Bagi mereka yang ingin berbisnis, mungkin ini terlihat menarik. Tapi, dengan kondisi seperti sekarang, harga jual hotel (dan homestay) yang berkisar antara miliaran sampai ratusan miliar rupiah itu jelas sulit dijangkau, dan masih kurang prospektif, kecuali jika kondisi perekonomian sudah normal.

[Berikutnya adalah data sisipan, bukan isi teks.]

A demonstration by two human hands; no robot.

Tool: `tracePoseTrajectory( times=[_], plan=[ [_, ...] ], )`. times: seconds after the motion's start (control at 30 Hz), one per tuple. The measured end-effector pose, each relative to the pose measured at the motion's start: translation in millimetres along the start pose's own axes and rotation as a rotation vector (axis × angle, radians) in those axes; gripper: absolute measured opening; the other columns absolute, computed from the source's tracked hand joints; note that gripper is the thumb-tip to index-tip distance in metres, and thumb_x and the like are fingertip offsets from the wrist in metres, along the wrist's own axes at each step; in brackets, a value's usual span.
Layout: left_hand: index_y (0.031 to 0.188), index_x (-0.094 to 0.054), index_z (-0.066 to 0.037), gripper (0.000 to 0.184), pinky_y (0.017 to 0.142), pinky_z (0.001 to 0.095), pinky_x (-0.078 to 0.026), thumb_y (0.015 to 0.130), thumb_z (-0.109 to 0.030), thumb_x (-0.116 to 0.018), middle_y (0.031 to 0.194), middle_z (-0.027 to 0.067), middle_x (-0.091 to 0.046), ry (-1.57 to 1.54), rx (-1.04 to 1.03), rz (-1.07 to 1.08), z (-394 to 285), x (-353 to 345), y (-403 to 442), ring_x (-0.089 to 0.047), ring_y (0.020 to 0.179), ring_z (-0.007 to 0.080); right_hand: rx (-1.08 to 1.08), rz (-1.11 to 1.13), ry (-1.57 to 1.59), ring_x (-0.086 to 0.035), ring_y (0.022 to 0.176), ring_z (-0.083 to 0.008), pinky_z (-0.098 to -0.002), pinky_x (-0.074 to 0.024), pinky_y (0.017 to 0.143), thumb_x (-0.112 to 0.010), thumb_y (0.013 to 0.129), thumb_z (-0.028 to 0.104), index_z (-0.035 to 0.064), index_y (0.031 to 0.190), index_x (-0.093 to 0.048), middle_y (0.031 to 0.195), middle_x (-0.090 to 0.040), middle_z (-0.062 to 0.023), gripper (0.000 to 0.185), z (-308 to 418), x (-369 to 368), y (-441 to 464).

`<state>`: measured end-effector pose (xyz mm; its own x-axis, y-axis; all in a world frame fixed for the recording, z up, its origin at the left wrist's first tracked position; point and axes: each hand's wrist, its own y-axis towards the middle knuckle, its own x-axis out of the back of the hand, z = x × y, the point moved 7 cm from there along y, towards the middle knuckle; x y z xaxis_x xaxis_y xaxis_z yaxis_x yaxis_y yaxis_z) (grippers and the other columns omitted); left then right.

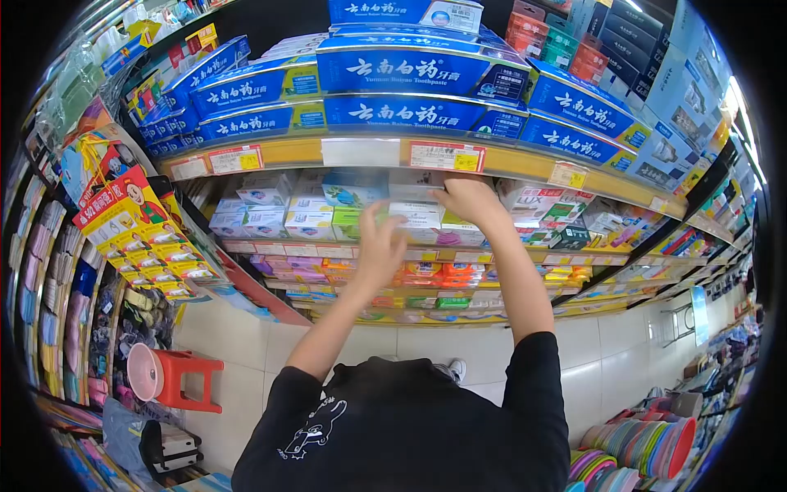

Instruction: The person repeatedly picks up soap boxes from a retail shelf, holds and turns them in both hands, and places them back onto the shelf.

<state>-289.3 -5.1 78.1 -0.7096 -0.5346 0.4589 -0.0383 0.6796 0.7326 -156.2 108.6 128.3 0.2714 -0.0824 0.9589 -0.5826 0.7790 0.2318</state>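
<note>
My right hand (471, 202) reaches into the shelf under the toothpaste row. Its fingers are bent around the right end of a pale box (412, 180) on top of a stack; the fingertips are partly hidden by the shelf edge. In front of the same shelf is my left hand (381, 248), blurred, with fingers apart and nothing visible in them. It is nearest to a green-and-white box (348, 223). Below the pale box lie white soap boxes (415, 215). More white soap boxes (309, 217) stand to the left, and Lux boxes (537, 201) to the right.
Blue toothpaste boxes (422, 70) fill the shelf above, behind a yellow price rail (365, 152). Lower shelves hold orange packs (463, 274). A hanging card of glue (135, 230) juts out at left. A red stool (190, 379) stands on the tiled floor, and stacked basins (656, 443) sit at lower right.
</note>
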Motion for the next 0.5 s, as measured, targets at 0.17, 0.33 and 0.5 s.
tracePoseTrajectory(
  times=[0.17,0.33,0.5],
  plan=[
    [0.095,-0.059,-0.005,0.019,0.099,0.0434,-0.034,0.077,-0.002,-0.065,0.124,0.0177,-0.041,-0.032,0.102,0.012,10,0,-41,-0.04,0.117,0.0352,0.212,-0.426,-0.271,-0.052,0.114,-0.0343,-0.0488,-0.0398,0.096,-0.062,0.082,0.031,0.0078,0.119,-0.056,0.122,-0.055,-0.0183,0.045,8,6,28],
    [0.092,-0.061,-0.006,0.014,0.092,0.0424,-0.038,0.078,-0.003,-0.064,0.119,0.0168,-0.045,-0.111,0.104,0.014,3,6,-77,-0.044,0.111,0.0341,0.016,-0.504,-0.054,-0.05,0.117,-0.0336,-0.0472,-0.0381,0.099,-0.062,0.08,0.032,0.0103,0.119,-0.056,0.126,-0.053,-0.0161,0.044,-8,6,55],
    [0.09,-0.06,-0.006,0.013,0.092,0.0406,-0.038,0.078,-0.003,-0.063,0.118,0.0154,-0.046,-0.169,0.203,0.001,0,9,-101,-0.044,0.111,0.0328,-0.071,-0.57,0.026,-0.046,0.12,-0.0332,-0.0456,-0.0351,0.102,-0.064,0.08,0.027,0.009,0.122,-0.053,0.129,-0.05,-0.017,0.047,-27,-5,65]
  ],
)
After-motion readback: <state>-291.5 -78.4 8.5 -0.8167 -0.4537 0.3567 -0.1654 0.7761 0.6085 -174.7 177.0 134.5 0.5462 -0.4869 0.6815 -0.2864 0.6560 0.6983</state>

Entah kebetulan atau bukan, pandemi Corona sukses memaksa hotelisasi di Yogyakarta menampilkan wajah sumirnya. Banyak orang kena PHK, karena hotel tempat mereka bekerja ditutup dan dijual.

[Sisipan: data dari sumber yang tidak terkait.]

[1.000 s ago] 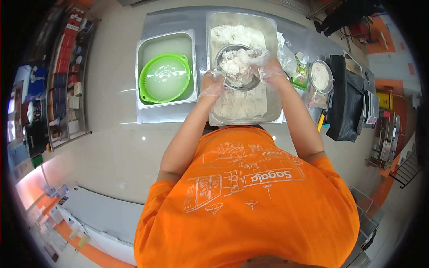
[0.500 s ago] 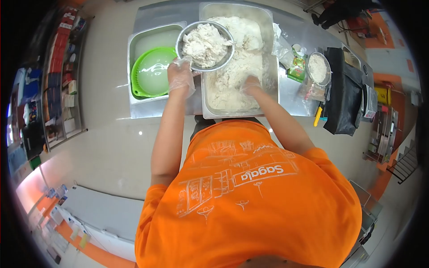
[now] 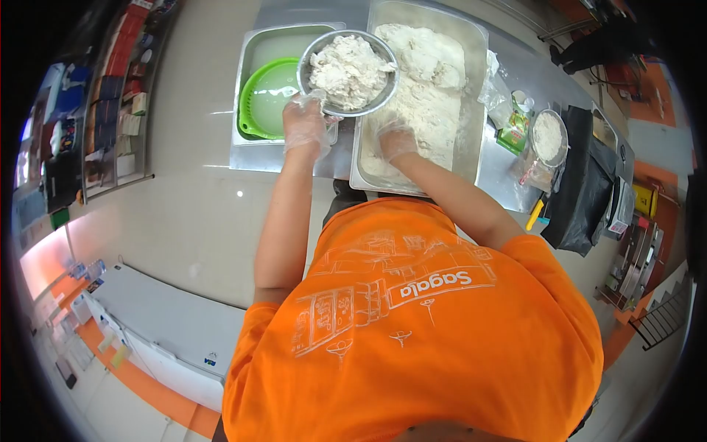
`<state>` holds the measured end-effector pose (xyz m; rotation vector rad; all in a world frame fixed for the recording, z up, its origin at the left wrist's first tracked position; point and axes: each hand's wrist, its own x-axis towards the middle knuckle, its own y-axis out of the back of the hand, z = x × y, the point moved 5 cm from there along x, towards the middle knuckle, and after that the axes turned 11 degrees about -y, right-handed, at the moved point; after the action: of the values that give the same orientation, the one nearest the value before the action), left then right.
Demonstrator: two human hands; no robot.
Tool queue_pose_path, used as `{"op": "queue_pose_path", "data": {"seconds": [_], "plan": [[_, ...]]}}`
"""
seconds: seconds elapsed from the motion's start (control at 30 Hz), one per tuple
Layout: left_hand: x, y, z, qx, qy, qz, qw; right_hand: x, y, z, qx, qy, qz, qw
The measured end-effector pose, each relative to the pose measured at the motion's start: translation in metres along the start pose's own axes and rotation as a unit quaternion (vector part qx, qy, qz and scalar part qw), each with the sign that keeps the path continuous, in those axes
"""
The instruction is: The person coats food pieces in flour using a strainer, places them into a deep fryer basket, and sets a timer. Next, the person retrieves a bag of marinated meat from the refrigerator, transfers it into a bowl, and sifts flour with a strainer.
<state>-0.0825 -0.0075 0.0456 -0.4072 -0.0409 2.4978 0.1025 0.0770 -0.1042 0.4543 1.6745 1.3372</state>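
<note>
My left hand (image 3: pixel 303 124), in a clear plastic glove, grips the near left edge of a round metal bowl (image 3: pixel 386 92). Lumpy, flour-coated pieces (image 3: pixel 349 71) fill the bowl; what is under the coating cannot be made out. The bowl is held over the left side of a deep metal tray (image 3: pixel 476 96) of white flour (image 3: pixel 431 62). My right hand (image 3: pixel 398 138), also gloved, is down in the flour near the tray's front left, below the bowl. Its fingers are hidden there.
Left of the flour tray, a green plastic basket (image 3: pixel 247 110) sits in a metal pan (image 3: pixel 254 40) of cloudy liquid. To the right lie a green packet (image 3: pixel 513 131), a bowl of flour (image 3: pixel 547 136), a yellow-handled tool (image 3: pixel 535 214) and a black bag (image 3: pixel 582 184).
My right hand has moved left through the flour, closer to the bowl. My left hand still holds the bowl, which sits slightly further left over the tray. The whole view has shifted.
</note>
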Motion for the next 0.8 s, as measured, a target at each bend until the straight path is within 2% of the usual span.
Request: {"op": "queue_pose_path", "data": {"seconds": [0.03,0.07,0.17,0.27,0.37,0.47,0.57,0.67,0.73,0.8], "plan": [[0.002,0.0,-0.002,0.006,0.0,0.009,1.0,0.001,-0.004,-0.005,-0.007,0.011,0.029,1.0],[0.008,-0.001,-0.005,0.015,0.003,-0.033,0.999,0.007,-0.01,0.002,0.012,-0.007,0.001,1.0],[0.003,-0.005,-0.004,-0.021,0.019,-0.02,0.999,0.017,-0.02,0.042,0.044,-0.055,-0.035,0.997],[0.005,-0.005,-0.015,-0.007,0.005,-0.055,0.998,-0.025,0.069,0.056,0.194,-0.083,0.038,0.977],[0.014,-0.008,-0.018,-0.014,0.004,-0.073,0.997,-0.02,0.057,0.089,0.204,-0.108,0.083,0.969],[0.022,-0.006,-0.02,-0.012,0.001,-0.078,0.997,-0.034,0.083,0.084,0.269,-0.095,0.184,0.941],[0.019,-0.01,-0.014,0.019,0.014,-0.101,0.995,-0.022,0.057,0.105,0.224,-0.184,0.114,0.95],[0.008,-0.013,-0.004,0.048,0.021,-0.118,0.992,-0.03,0.059,0.115,0.264,-0.205,0.147,0.931],[0.012,-0.014,0.006,0.061,-0.001,-0.129,0.99,-0.049,0.114,0.098,0.248,-0.062,0.214,0.943],[0.015,-0.014,0.003,0.047,-0.013,-0.128,0.991,-0.075,0.151,0.098,0.329,-0.052,0.195,0.922]]}}
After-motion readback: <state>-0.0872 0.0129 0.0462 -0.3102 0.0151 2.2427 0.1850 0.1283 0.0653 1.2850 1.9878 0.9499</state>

Kalau sudah begini, seharusnya Yogyakarta sudah mulai berpikir, untuk tak hanya menjual "rindu dan kenangan". Sektor pariwisata tidak tahan banting di kondisi krisis. Terbukti, banyak hotel yang ternyata tinggal kenangan akibat ditutup atau dijual gegara pandemi.
Itu bisa dilakukan, misalnya dengan mengembangkan sektor kuliner, memanfaatkan digitalisasi pendidikan secara optimal, atau yang lainnya.
Banyak jalan menuju cuan, seperti halnya menuju Roma, bahkan saat sedang krisis sekalipun. Tinggal bagaimana itu dilihat dan diseriusi.
Kenangan dan rindu memang romantis, tapi kehidupan selalu nyata dan realistis.